Er hatte Recht. Seine Psyche war zu kompliziert für mich. Ich zerknüllte meine Serviette und warf sie auf meinen Teller, um zu verhindern, dass er sie mit einem seiner Taschentücher verwechselte. »Also dann«, sagte ich und stand auf. »Viel Spaß noch beim Schnupfen.«

»Glaubst du wirklich, dass mein Vater diesen Mann umgebracht hat?«

»Und du?«, fragte ich zurück.

»Völlig ausgeschlossen. Er könnte keiner Fliege was antun.«

»Aber könnte er jemanden anheuern, der das kann?«

»Genauso unmöglich. Das ist nicht sein Stil.«

»Tja, wenn du das sagst…«

»Du meinst«, seine Stimme zitterte leicht, »wenn einer das sagt, der Gespenster sieht und der seinem Vater am Rockzipfel hängt, dann braucht man das nicht ernst zu nehmen.«

»Nein, natürlich nicht«, widersprach ich. Doch so ungefähr hatte er es getroffen.

»Man kann einem Mann vorwerfen, dass er erfolgreich ist. Dass er sich nicht anpasst und seine Ellbogen benutzt. Aber…«

»Sich nicht anpassen und seine Ellbogen benutzen – wie soll das denn gehen? Das ist wie essen, ohne etwas zu sich zu nehmen.« Ich streifte meinen Mantel über und ging zum Tresen, um zu zahlen. Hinter mir nieste es.

»Moment!«, rief Tilo.

Ich drehte mich um.

Statt zu antworten, holte er Luft für einen weiteren Nieser. Er holte so tief Luft, dass in der Kneipe Ruhe eintrat, wie in einem Saloon, wenn der Schatten des Bösewichts durch die Tür fällt und die letzten Klaviertöne ängstlich verhallen.

»Ja, und?«, fragte ich.

Tilo explodierte. Der Nieser rollte wie eine Flutwelle durch den Raum und es gab niemanden, der nicht zusammenzuckte.

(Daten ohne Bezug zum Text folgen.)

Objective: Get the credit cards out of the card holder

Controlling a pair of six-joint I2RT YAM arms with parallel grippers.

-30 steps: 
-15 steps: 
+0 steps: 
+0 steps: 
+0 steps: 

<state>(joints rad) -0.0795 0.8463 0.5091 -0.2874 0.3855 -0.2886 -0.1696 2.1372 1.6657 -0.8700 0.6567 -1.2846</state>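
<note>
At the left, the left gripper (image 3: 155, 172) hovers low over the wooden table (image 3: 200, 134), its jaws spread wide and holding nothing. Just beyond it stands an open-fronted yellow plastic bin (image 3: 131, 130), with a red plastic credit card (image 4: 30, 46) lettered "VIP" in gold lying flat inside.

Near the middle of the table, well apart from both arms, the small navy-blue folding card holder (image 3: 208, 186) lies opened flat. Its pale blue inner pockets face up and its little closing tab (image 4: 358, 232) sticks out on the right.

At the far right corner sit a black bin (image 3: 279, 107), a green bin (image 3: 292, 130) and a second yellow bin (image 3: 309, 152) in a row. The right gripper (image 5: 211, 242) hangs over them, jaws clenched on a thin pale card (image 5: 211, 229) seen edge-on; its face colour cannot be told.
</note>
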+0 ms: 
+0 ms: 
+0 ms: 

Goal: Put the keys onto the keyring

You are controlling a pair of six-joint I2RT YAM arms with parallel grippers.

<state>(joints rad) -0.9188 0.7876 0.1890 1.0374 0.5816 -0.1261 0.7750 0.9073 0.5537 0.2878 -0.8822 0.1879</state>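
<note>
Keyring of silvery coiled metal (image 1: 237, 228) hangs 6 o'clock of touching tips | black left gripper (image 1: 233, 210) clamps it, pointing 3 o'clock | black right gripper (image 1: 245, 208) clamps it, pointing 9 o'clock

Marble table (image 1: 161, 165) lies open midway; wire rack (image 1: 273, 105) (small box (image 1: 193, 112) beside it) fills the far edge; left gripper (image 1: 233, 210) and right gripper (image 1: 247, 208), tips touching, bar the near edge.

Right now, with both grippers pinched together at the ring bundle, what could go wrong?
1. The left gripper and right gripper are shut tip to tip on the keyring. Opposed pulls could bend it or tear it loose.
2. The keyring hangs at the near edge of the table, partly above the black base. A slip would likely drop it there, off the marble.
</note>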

»Weißt du, was ich von deinen obercoolen Weisheiten des Lebens so halte?«, rief Martens in die Stille hinein. »Mein Vater ist für dich ein heimtückischer Mörder, klar, und ich bin für dich ein hirnkranker Spinner, auch klar!« Er stand auf und trat ganz nahe an mich heran. Seine triefende, dunkelrote Nase hielt er auf mich gerichtet. »Hör auf, mir von da oben herab kluge Tipps zu geben, von wegen mein wahres Leben leben und so!«

»Schon gut, vergiss es!«, bat ich ihn. Unwillkürlich hob ich die Hände, während ich vor ihm zurückwich. Dann wandte ich mich wieder an den Kellner.

»Zahlen«, sagte ich, in der Hoffnung, dass Tilo nicht zu denen gehörte, die von hinten auf einen niesten.